Arab news TV rivals draw up Egypt battle lines

DUBAI (AFP) - Egyptian president Mohamed Mursi's ouster has sparked a media war between the Arab world's big news rivals Al-Arabiya and Al-Jazeera along the policy lines of their Saudi and Qatari funders.

Their differences were first highlighted during the 2011 Arab Spring uprisings when the television channels respectively gave the Saudi and Qatari perspectives in their coverage of fast-developing events, analysts say.

The Arab Spring "led to a polarisation in Arab media," says Saudi analyst Abdullah al-Shamry.

"Both channels became more concerned about delivering the opinions of their financiers than offering a professional and objective view," Mr Shamry said, adding that both channels were "losing their credibility" in the face of rivals such as France 24 and Sky News Arabia.

Analysts appearing on Al-Jazeera and Al-Arabiya are selected carefully to back their positions, Mr Shamry charged.

Gas-rich Qatar funds Al-Jazeera, founded in 1996, which has revolutionised the Arab media scene, that was for decades limited to state-controlled media, while Al-Arabiya is owned by Saudi businessman Waleed al-Ibrahim who has close ties to the ruling Al-Saud family.

Ties were strained between Saudi Arabia and the new governments in Egypt and Tunisia dominated by the Muslim Brotherhood, whereas Qatar has strongly backed the Islamists on their rise to power.

The contrast was clearest in their coverage of the turmoil in Egypt since last month's street protests which were followed by the army's ouster of Muslim Brotherhood president Mursi.

"Al-Jazeera and Al-Arabiya covered the events in Egypt in two diametrically opposite ways," said Mohammed El Oifi, Arab media specialist at the Sorbonne university in Paris.

As Al-Arabiya aired live footage of the protests in Cairo's Tahrir Square against Mursi, Al-Jazeera split its screen to relay images of a pro-Morsi demonstration at another square in the capital.

And as Al-Arabiya hailed Egypt's "second revolution", most guests hosted by Al-Jazeera described Mursi's ouster as a "coup against legitimacy."

For Oifi, Al-Arabiya's position was "an obvious reflection" of the line adopted by Saudi Arabia, whose King Abdullah became the first foreign leader to congratulate Egypt's interim president Adly Mansour, hours after he was named to replace Mursi.

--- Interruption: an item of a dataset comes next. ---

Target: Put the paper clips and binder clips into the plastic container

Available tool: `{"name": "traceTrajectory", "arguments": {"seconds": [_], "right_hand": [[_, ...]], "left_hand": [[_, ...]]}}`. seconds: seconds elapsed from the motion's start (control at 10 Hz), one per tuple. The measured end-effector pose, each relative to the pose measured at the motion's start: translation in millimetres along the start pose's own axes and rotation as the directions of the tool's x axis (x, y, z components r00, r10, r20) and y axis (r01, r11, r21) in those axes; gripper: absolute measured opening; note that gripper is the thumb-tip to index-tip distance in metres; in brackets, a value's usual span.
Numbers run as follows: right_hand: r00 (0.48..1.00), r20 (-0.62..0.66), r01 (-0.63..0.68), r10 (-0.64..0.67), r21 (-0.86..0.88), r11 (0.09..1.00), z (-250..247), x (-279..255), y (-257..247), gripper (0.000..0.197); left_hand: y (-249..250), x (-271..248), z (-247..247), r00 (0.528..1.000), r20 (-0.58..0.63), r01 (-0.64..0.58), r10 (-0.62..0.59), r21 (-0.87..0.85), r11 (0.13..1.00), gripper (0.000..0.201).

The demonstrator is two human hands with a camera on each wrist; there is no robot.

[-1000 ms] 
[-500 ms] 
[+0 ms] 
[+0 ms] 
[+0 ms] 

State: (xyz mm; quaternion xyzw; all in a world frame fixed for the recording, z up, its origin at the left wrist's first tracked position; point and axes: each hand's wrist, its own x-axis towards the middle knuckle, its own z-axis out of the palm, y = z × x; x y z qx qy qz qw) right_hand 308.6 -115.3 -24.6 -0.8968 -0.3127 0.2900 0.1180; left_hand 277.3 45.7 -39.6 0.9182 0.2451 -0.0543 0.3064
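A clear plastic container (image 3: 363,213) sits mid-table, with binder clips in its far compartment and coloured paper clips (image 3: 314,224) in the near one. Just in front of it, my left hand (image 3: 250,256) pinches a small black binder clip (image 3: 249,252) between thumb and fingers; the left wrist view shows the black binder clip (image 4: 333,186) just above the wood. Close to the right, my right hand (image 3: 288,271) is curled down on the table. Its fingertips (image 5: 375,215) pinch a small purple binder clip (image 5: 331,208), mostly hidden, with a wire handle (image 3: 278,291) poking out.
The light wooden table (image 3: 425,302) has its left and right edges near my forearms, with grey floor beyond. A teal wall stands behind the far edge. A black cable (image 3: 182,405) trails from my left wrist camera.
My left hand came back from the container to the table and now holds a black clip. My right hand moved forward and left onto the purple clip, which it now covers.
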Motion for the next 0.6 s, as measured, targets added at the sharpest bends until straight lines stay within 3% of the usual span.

But Al-Jazeera "adopted a more hostile position towards the June 30 events than the state of Qatar which seems to have more or less accepted the fall of Mursi," he said.

When 53 mostly Mursi supporters were killed outside Republican Guard headquarters in Cairo on July 8, Al-Arabiya ignored the Brotherhood's version of the incident and highlighted the army's statements.

Al-Jazeera was meanwhile airing footage from a field hospital showing dead and wounded pro-Mursi protesters and it ran live coverage of a Brotherhood news conference.

Early this month, several Al-Jazeera employees, reportedly seven, resigned over disagreements with the channel's editorial line or because of having received threats.

The managing director of Al-Jazeera's dedicated "Egypt live channel", Ayman Gaballah, wrote in The Telegraph on July 13 that "our staff have been receiving death threats, leaflets carrying blood have been distributed outside our offices, and we've been hysterically hounded out of military press conferences by supposed fellow journalists."

Kuwaiti academic Saad al-Ajmi, who previously served as information minister, said "both channels offered extensive coverage of the events but the differences were in their choice of words that reflect their political stances." They "covered demonstrations on both sides. However, the pictures' angles clearly reflected their attempts to concentrate on larger numbers of demonstrators on one side or another," he said.

Viewers have lashed out at both channels.